Description of the task: Provide only the number of lines in the records where "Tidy" appears.

[Opening Data for analysis section]

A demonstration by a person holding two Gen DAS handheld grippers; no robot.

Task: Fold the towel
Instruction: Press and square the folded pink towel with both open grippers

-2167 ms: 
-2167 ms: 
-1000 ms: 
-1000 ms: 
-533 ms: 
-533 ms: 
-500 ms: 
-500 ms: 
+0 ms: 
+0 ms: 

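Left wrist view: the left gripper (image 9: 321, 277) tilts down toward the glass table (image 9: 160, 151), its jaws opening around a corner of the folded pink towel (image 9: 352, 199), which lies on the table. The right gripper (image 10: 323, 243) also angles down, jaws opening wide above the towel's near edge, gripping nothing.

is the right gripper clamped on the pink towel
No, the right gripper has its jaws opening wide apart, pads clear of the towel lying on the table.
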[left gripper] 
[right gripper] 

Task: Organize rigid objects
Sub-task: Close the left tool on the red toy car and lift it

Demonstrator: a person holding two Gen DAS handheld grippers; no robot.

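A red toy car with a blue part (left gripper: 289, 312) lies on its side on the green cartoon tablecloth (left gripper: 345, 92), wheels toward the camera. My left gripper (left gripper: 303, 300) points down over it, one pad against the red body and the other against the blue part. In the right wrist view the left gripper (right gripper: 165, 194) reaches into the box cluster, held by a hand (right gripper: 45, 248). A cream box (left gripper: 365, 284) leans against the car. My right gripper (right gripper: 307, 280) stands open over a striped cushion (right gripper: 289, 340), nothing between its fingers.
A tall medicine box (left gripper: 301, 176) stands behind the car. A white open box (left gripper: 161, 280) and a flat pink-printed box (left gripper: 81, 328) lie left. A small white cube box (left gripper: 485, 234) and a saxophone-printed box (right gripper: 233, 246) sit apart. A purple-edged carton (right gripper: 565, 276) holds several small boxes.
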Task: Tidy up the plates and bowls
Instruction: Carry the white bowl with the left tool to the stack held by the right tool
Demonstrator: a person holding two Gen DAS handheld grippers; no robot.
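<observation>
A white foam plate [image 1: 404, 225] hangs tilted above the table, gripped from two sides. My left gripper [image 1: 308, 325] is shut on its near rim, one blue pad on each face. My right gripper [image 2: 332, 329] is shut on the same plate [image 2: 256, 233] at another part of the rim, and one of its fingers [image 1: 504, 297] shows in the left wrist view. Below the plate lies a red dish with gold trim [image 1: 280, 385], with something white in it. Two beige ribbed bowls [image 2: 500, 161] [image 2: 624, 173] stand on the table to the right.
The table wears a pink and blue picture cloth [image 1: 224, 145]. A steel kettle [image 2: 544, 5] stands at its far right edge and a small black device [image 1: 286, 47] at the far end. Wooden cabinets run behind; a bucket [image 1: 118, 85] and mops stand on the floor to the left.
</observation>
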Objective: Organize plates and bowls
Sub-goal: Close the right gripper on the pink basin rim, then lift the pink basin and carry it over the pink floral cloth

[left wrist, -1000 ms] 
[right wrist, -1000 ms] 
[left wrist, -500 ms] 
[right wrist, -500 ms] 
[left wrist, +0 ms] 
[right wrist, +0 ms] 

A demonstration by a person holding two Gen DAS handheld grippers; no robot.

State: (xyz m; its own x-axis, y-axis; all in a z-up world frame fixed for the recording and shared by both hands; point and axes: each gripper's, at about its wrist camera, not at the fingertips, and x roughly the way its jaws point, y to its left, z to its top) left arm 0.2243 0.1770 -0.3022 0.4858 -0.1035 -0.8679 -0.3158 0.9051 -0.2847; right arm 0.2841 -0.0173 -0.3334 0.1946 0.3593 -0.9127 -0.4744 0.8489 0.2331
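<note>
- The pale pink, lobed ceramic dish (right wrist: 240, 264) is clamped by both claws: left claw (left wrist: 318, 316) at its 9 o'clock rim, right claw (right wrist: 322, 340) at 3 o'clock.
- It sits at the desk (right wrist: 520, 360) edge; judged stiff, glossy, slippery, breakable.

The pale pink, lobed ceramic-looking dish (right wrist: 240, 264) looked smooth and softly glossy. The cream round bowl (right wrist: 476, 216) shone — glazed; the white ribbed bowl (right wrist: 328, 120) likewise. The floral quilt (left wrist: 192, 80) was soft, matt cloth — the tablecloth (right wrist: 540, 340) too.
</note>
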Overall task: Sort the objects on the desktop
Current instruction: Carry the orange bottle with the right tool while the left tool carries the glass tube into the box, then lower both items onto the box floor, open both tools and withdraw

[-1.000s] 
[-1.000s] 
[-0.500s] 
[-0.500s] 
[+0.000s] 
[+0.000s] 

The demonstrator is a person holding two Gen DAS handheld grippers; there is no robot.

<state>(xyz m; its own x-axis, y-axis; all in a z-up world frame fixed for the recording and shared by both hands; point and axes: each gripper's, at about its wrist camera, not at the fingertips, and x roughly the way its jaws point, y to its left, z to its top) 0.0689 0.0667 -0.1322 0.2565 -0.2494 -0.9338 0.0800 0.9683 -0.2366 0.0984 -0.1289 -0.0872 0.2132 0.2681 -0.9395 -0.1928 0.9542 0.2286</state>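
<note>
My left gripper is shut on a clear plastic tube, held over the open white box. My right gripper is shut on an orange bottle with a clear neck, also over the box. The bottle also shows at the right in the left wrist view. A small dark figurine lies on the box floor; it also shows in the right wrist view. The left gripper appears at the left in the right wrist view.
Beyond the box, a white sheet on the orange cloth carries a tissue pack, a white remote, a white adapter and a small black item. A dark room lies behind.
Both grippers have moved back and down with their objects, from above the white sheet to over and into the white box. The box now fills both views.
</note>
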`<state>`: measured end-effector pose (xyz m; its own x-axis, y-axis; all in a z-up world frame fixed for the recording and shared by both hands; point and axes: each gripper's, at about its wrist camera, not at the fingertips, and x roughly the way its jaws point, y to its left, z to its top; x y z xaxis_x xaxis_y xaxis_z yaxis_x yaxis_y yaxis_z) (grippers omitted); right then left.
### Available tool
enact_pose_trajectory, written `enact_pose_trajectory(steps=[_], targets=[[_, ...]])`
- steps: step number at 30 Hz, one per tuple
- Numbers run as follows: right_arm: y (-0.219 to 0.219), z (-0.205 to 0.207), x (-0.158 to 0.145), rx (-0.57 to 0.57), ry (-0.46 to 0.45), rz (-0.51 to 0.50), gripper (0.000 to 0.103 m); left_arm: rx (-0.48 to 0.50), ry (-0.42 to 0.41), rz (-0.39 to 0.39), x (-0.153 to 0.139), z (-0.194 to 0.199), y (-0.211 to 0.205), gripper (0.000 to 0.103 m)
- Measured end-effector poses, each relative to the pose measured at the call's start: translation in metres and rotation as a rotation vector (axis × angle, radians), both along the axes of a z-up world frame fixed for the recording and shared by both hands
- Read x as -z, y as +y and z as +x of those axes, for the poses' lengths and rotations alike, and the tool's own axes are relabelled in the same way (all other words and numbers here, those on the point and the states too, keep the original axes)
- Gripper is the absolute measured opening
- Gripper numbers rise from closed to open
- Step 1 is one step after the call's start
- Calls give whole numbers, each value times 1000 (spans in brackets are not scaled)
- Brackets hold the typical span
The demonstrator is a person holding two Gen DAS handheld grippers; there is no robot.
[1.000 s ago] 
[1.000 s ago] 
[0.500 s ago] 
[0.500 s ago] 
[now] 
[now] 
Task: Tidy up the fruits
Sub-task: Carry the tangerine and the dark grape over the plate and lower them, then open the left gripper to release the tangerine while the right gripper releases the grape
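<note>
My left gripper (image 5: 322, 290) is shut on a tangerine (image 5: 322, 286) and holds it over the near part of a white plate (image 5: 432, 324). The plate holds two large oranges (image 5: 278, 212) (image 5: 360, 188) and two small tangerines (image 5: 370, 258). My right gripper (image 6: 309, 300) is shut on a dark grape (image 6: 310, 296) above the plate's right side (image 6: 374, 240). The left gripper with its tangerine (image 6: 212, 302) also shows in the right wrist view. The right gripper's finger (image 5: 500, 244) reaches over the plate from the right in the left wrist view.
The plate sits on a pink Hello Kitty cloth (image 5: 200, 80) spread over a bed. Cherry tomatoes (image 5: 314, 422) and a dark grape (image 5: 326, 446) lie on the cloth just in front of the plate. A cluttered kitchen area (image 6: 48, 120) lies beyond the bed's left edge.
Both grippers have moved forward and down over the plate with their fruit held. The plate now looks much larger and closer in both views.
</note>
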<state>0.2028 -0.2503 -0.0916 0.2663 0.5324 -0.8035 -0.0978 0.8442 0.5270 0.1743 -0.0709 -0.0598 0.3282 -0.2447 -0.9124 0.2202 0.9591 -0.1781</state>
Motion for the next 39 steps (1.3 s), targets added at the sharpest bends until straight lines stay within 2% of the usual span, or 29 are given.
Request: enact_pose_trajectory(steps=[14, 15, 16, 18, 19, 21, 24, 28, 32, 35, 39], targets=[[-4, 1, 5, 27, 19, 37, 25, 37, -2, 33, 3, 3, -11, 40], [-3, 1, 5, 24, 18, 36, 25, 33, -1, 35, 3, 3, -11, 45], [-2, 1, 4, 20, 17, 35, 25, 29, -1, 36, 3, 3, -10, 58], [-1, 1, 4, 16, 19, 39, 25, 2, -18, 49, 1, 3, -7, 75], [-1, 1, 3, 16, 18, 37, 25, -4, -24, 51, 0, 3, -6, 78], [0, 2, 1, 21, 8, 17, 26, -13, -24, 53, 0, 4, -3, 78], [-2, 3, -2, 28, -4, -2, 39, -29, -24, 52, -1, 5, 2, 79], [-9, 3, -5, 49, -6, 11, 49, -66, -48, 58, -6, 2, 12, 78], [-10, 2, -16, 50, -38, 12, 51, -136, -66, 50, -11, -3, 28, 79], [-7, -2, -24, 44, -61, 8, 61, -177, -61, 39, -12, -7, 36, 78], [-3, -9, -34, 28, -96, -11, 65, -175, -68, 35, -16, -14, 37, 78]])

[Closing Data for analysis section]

Result below: 2